What is needed:
Faithfully repeat each entry below, minus the pictures.

Input records:
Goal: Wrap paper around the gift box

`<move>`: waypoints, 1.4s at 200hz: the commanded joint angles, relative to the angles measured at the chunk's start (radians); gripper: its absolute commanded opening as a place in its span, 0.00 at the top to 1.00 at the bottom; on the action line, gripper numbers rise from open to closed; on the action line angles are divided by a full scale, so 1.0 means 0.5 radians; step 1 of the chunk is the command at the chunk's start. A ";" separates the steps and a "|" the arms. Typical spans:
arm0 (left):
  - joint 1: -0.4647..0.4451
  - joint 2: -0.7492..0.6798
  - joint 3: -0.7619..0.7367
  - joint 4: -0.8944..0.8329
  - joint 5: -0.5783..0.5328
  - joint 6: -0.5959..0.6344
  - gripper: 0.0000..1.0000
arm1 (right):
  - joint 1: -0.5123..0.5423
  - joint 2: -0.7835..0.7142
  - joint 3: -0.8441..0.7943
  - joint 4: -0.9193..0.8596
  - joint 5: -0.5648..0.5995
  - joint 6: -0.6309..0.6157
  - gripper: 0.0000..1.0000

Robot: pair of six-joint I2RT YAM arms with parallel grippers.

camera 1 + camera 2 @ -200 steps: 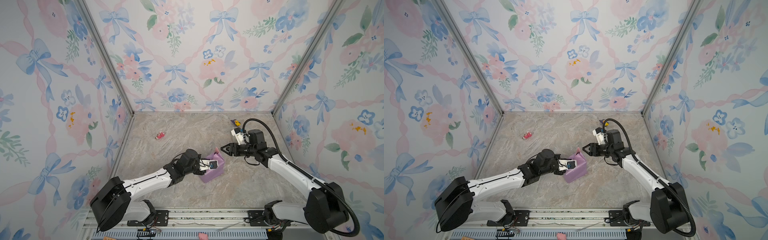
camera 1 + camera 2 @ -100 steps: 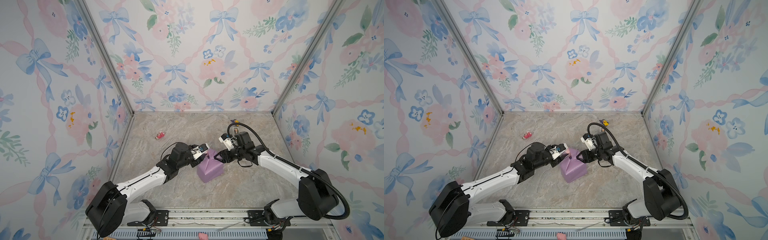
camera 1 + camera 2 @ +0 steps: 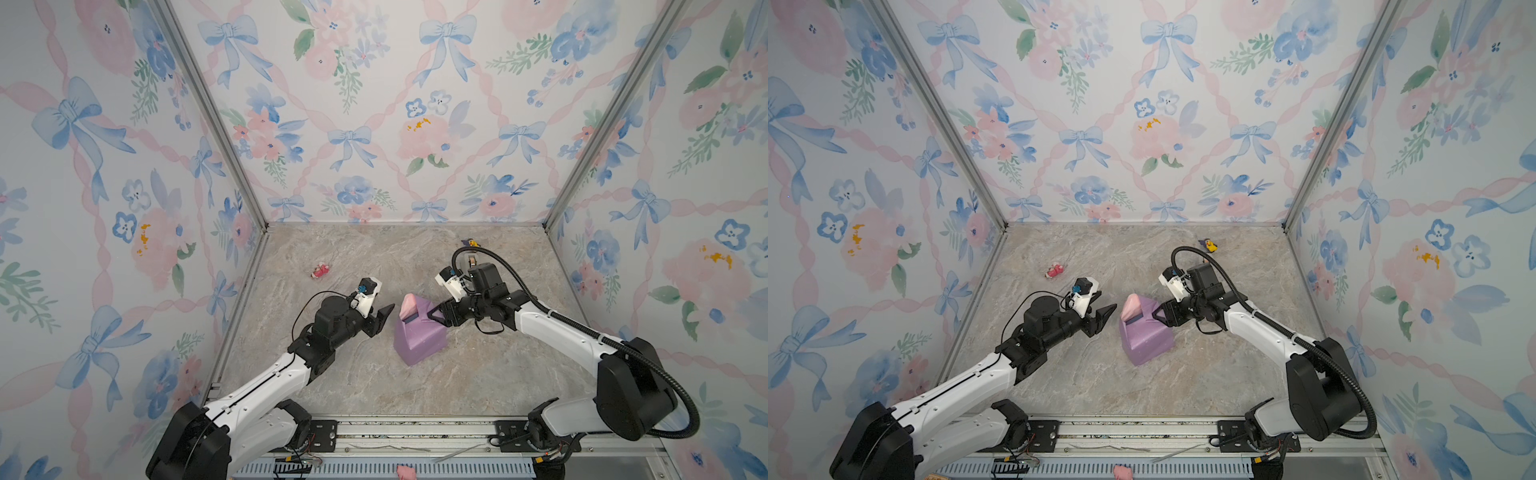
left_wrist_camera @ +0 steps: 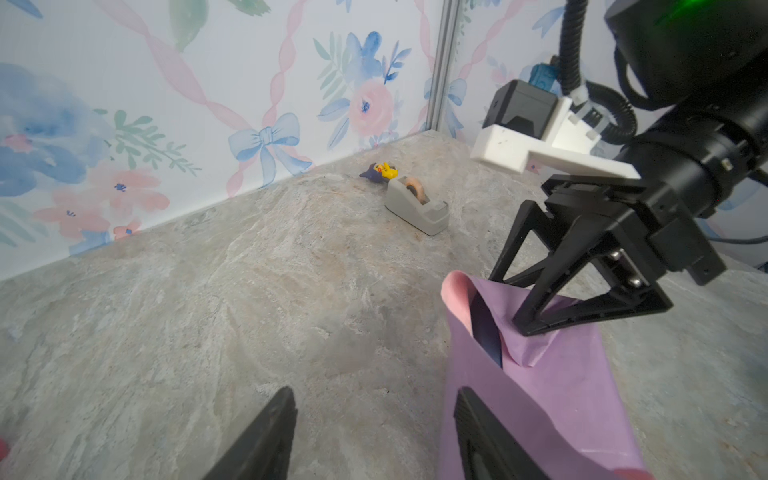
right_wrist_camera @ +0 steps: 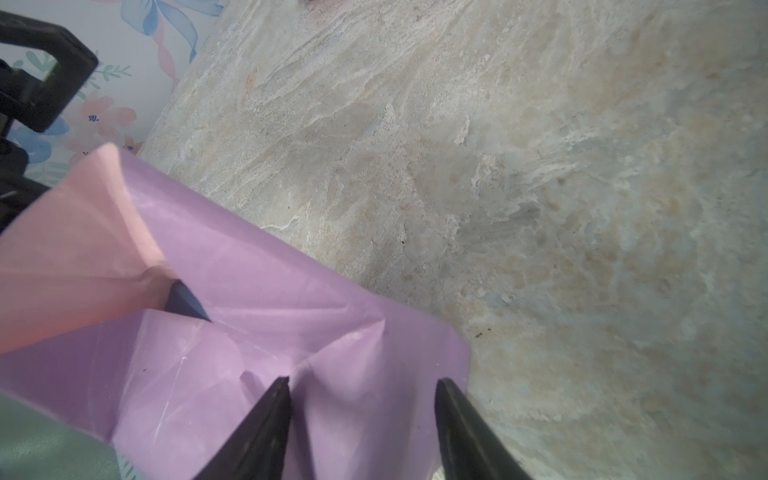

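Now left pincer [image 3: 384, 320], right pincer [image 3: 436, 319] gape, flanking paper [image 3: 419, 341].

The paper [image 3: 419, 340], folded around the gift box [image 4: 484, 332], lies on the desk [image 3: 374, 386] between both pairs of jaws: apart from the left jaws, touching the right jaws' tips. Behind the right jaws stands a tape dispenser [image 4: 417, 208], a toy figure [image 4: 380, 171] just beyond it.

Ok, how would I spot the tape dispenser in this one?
Look at the marble tabletop toward its back right corner. The tape dispenser sits there beside a tiny yellow-and-purple toy; it is the larger, plain grey block holding a tan roll.
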 commanded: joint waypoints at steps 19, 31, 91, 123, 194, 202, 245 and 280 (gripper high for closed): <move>0.010 -0.148 -0.127 0.093 0.025 -0.296 0.38 | 0.033 0.075 -0.036 -0.136 0.043 -0.057 0.43; 0.011 -0.138 -0.149 0.085 0.159 -0.262 0.38 | 0.033 0.077 -0.041 -0.131 0.040 -0.055 0.43; 0.010 0.217 0.021 0.063 0.477 -0.179 0.41 | 0.033 0.053 -0.055 -0.124 0.001 -0.092 0.43; 0.011 0.387 0.133 0.063 0.557 -0.144 0.45 | 0.032 0.054 -0.061 -0.110 -0.041 -0.127 0.43; 0.012 0.641 0.232 0.064 0.794 -0.080 0.60 | 0.032 0.072 -0.065 -0.141 -0.062 -0.167 0.43; 0.010 0.658 0.243 0.065 0.835 -0.058 0.64 | 0.031 0.075 -0.065 -0.146 -0.064 -0.173 0.43; 0.008 0.703 0.301 0.063 0.975 0.084 0.91 | 0.030 0.094 -0.058 -0.174 -0.079 -0.196 0.43; -0.067 0.672 0.334 -0.007 0.859 0.380 1.00 | 0.009 0.120 -0.062 -0.179 -0.100 -0.213 0.43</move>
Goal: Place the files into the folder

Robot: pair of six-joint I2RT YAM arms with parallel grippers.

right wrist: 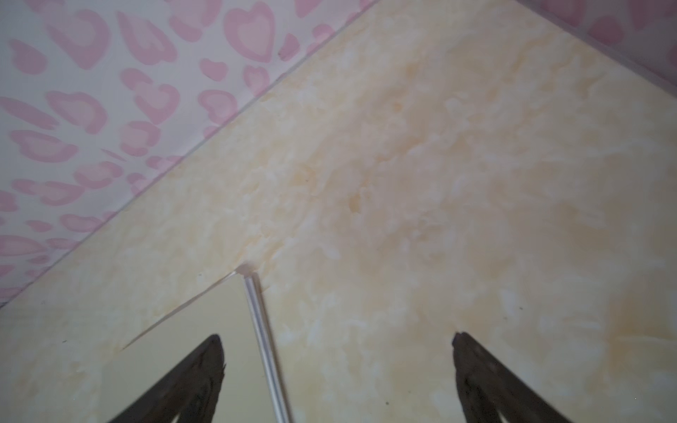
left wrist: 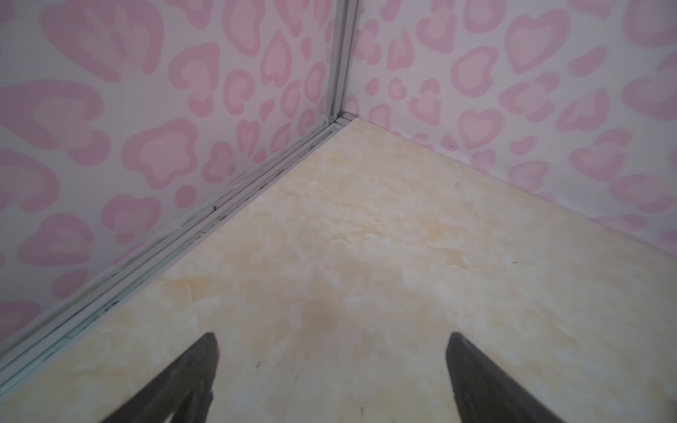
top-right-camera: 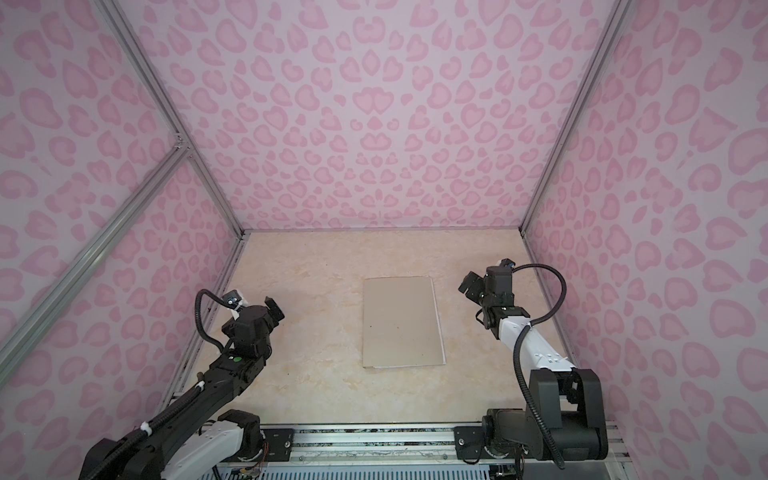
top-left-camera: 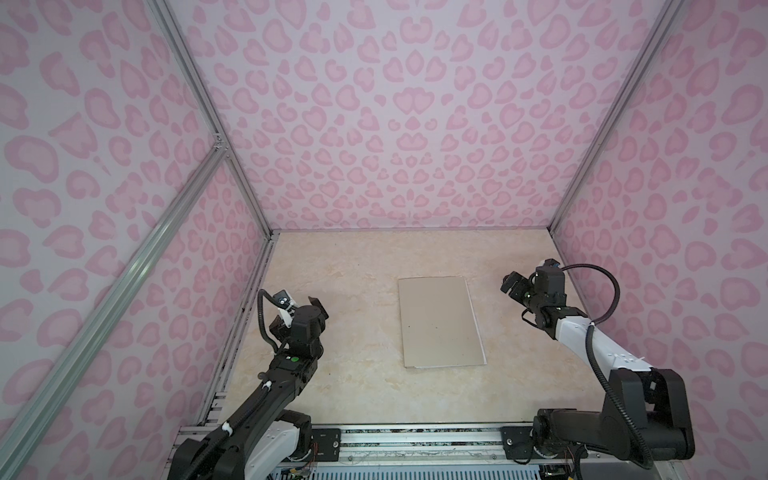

Response:
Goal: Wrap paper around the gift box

`<move>`: waypoints, 1.4s at 200hz: the commanded joint angles, relative to the angles measured at the chunk's start (radians); gripper: its absolute commanded opening as a place in its span, 0.00 at the top to 1.00 at the bottom; on the action line, gripper numbers rise from open to closed; on the action line angles are divided by a full scale, so 1.0 means 0.5 radians; step 1 of the chunk is the command at the chunk's start. A ";" separates the steps and a "|" the arms. Typical spans:
arm0 (left):
  - joint 1: -0.4647..0.4451
  - joint 2: -0.7492..0.6798
  - joint 3: -0.7619..0.7367
  - joint 4: -0.8944..0.8329
  - joint 5: -0.5783..0.5328
  - joint 6: -0.5959..0.6344
  - gripper: 0.0000..1.0000
arm1 (right):
  - joint 1: -0.5123..0.5423
  - joint 2: -0.7835..0.7142
  - joint 3: -0.8441..0.7943
  - joint 4: -0.9193..0.8596
  - joint 5: -0.5648..0.5995
  - joint 6: -0.6309..0.6157
  - gripper: 0.0000..1.0000

Robot: pair of six-joint I2RT YAM arms with parallel grippers.

camera 1 + camera 2 @ -200 steps: 
camera 1 + camera 2 @ -100 steps: 
camera 1 + camera 2 @ +0 steps: 
left_wrist_camera @ +0 steps: 
right_wrist_camera @ +0 steps: 

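Now left pincer [image 3: 384, 320], right pincer [image 3: 436, 319] gape, flanking paper [image 3: 419, 341].

The paper [image 3: 419, 340], folded around the gift box [image 4: 484, 332], lies on the desk [image 3: 374, 386] between both pairs of jaws: apart from the left jaws, touching the right jaws' tips. Behind the right jaws stands a tape dispenser [image 4: 417, 208], a toy figure [image 4: 380, 171] just beyond it.

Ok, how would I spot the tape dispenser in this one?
Look at the marble tabletop toward its back right corner. The tape dispenser sits there beside a tiny yellow-and-purple toy; it is the larger, plain grey block holding a tan roll.
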 commanded: joint waypoints at steps 19, 31, 91, 123, 194, 202, 245 and 280 (gripper high for closed): <move>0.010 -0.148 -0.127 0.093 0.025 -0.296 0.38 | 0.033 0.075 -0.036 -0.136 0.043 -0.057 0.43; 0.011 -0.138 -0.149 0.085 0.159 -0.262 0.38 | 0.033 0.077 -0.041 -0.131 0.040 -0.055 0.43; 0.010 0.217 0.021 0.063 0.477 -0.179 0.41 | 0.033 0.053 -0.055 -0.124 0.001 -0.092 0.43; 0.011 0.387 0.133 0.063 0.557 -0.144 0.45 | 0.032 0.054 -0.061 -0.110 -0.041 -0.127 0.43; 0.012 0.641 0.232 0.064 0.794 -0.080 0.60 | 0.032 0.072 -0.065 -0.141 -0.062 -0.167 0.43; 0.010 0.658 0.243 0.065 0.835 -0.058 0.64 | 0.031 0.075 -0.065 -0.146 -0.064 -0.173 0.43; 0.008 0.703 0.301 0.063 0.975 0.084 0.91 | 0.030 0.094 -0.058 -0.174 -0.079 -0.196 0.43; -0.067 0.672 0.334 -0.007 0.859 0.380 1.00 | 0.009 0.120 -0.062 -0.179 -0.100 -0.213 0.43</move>
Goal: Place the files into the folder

Robot: pair of six-joint I2RT YAM arms with parallel grippers.

right wrist: 
left wrist: 
top-right-camera: 
top-left-camera: 

Nothing remains to be answered in this exercise.